§ **Exercise details**
Your answer must be an exact copy of the data below.

§ **Provided data**
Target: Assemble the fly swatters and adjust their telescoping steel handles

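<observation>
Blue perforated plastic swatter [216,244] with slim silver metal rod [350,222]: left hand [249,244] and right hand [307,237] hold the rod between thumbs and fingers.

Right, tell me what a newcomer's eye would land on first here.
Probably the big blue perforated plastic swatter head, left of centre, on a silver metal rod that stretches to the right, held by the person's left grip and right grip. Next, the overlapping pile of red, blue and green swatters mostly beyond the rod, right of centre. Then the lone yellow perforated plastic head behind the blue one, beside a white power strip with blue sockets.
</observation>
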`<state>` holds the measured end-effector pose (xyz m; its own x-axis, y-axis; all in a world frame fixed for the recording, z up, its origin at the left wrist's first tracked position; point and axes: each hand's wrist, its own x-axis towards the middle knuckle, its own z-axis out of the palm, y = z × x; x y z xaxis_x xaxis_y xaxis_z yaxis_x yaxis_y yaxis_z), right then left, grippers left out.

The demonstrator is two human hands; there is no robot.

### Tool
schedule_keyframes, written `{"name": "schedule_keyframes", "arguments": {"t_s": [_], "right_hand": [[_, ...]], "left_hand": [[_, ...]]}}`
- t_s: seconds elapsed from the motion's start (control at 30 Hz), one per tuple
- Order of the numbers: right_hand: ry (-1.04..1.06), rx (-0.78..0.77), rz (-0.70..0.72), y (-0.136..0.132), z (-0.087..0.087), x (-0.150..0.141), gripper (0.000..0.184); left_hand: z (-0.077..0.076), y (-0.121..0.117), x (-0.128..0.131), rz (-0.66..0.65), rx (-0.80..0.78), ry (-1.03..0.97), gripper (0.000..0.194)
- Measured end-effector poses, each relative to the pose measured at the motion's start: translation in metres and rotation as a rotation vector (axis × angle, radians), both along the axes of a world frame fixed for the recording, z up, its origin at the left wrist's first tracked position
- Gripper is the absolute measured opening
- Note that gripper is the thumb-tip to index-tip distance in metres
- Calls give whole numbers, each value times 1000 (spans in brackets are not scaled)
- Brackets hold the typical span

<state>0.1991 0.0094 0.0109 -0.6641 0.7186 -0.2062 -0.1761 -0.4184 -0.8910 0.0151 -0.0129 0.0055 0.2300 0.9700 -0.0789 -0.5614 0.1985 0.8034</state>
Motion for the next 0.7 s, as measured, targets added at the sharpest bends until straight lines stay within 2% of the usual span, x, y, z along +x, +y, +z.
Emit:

§ **Finished task**
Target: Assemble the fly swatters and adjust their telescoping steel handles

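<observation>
Blue perforated plastic swatter [216,244] with slim silver metal rod [350,222]: left hand [249,244] and right hand [307,237] hold the rod between thumbs and fingers.

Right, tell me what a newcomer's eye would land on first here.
Probably the big blue perforated plastic swatter head, left of centre, on a silver metal rod that stretches to the right, held by the person's left grip and right grip. Next, the overlapping pile of red, blue and green swatters mostly beyond the rod, right of centre. Then the lone yellow perforated plastic head behind the blue one, beside a white power strip with blue sockets.
</observation>
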`<state>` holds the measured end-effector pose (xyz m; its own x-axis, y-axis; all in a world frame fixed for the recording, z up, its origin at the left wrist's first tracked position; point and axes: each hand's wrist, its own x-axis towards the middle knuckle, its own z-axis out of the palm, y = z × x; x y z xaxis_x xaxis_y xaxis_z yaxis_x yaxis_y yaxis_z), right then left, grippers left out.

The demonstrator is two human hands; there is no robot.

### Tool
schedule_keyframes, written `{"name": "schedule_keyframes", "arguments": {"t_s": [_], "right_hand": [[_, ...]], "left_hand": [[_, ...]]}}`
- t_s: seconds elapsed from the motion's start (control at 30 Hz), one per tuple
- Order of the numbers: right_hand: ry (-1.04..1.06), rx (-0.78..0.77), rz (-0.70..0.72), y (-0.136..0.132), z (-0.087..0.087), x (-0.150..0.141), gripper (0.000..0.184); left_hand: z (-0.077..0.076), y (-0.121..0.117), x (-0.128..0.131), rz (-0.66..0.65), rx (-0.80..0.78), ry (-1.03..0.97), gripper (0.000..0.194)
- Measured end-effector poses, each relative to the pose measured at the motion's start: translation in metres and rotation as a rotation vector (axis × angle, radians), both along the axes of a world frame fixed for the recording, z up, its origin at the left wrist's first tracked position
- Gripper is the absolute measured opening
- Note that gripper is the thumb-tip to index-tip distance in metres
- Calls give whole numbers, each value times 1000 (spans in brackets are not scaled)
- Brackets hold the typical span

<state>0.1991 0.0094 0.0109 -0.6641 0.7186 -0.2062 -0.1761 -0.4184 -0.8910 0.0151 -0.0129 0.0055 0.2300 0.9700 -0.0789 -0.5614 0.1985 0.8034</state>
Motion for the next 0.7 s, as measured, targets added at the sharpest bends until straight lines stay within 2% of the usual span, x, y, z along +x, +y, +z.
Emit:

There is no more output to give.